ユニコーンの悲鳴

鈴真

プロローグ

 騎士はあまりの事態に動けずにいた。

 町の名物である聖者が住む塔はぽっきりと折れて町壁を押しつぶしており、町の中央にある大釜は、祭りで使われるものだろうが、しかし、その中にいくつも突き刺さっているのは――到底、祭りの場で供されるものではない。

 辺境巡回の命を負った騎士は怖れ、慄いた。

 未だ年若い青年であり、今回の旅路も大した苦難なく終えられるだろうと上官から告げられて、物見遊山の気すら抱いていたのだ。

 この周辺は元来平穏な土地だ。

 何か聖なるものに守護されている、大いなるものが眠っているなどなど、理由はともかく不明であったが、魔物や怪物、夜盗の類の話題にも、大きな災害にも全く縁のない地域であるということは、長年にわたる常識であった。

 だが、現状はどうだ。

 家々には被害がない。これでもしも、広場の大釜がなく、塔も倒れておらず、露店に人が立ち、井戸で水を汲む女がおり、駆け回る子供の姿があれば、噂に違わぬ良い町だと判じることができたに違いない。塔に住む聖者にも、会ってみたいとすら考えていた。
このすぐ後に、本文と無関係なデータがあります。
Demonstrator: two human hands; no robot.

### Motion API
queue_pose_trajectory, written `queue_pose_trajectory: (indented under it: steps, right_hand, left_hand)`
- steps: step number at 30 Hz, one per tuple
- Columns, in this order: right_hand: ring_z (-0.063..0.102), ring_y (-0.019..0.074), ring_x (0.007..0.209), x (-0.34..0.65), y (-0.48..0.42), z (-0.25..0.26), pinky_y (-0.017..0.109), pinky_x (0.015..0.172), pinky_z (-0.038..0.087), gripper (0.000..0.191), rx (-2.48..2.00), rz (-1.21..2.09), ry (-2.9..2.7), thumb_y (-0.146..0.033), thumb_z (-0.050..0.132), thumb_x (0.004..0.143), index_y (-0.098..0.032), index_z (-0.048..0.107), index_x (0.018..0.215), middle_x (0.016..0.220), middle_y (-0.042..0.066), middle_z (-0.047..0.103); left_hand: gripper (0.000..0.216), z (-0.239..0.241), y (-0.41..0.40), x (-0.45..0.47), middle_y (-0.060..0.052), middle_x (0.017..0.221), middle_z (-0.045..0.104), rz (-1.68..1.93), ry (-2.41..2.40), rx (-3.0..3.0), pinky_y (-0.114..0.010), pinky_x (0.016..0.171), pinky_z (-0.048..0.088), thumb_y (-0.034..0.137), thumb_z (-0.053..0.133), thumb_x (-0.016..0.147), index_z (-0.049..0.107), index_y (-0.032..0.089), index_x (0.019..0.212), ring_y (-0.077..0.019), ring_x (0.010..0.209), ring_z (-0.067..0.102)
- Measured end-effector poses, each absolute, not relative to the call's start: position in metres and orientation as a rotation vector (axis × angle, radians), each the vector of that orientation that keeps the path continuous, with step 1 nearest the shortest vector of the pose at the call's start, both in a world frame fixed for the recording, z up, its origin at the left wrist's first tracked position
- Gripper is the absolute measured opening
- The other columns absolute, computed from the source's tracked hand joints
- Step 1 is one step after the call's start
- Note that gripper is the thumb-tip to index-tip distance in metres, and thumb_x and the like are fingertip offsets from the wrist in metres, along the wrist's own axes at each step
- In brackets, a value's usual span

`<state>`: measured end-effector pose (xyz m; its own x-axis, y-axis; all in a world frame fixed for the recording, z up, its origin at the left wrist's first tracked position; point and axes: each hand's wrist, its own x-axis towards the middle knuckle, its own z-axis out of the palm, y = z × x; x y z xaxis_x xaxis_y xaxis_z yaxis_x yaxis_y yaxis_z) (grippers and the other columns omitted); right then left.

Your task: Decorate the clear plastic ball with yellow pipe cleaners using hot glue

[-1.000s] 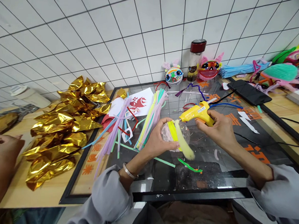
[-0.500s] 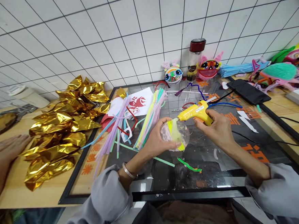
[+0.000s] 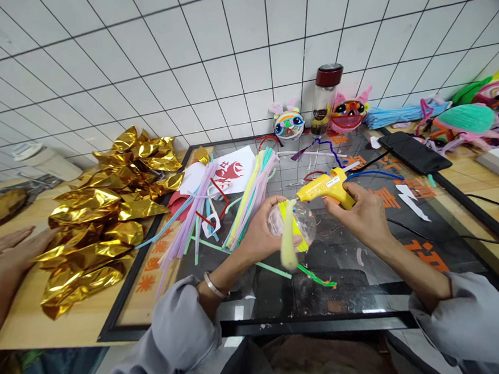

 しばし愕然としていた騎士だったがはっと我に返って馬から降りると、申し訳程度に町を囲んでいる壁を潜って足を踏み入れた。門扉は開け放たれたままで、この有様が何の手によるものであったとしてもいかに侵入が容易かったかということが知れる。

 誰か、と、騎士は声を上げた。

 辺りは何一つ物音がない。

 今はまだ早朝といってもよい頃合で、小鳥がそこかしこの木に留まって鳴き交わしていてもおかしくはないのだ。だというのに、何かが飛び立つ音も、走り去る音もない。

 騎士の声に応えるものはない。

 ただひたすらに、似つかわしくない静寂がそこにあった。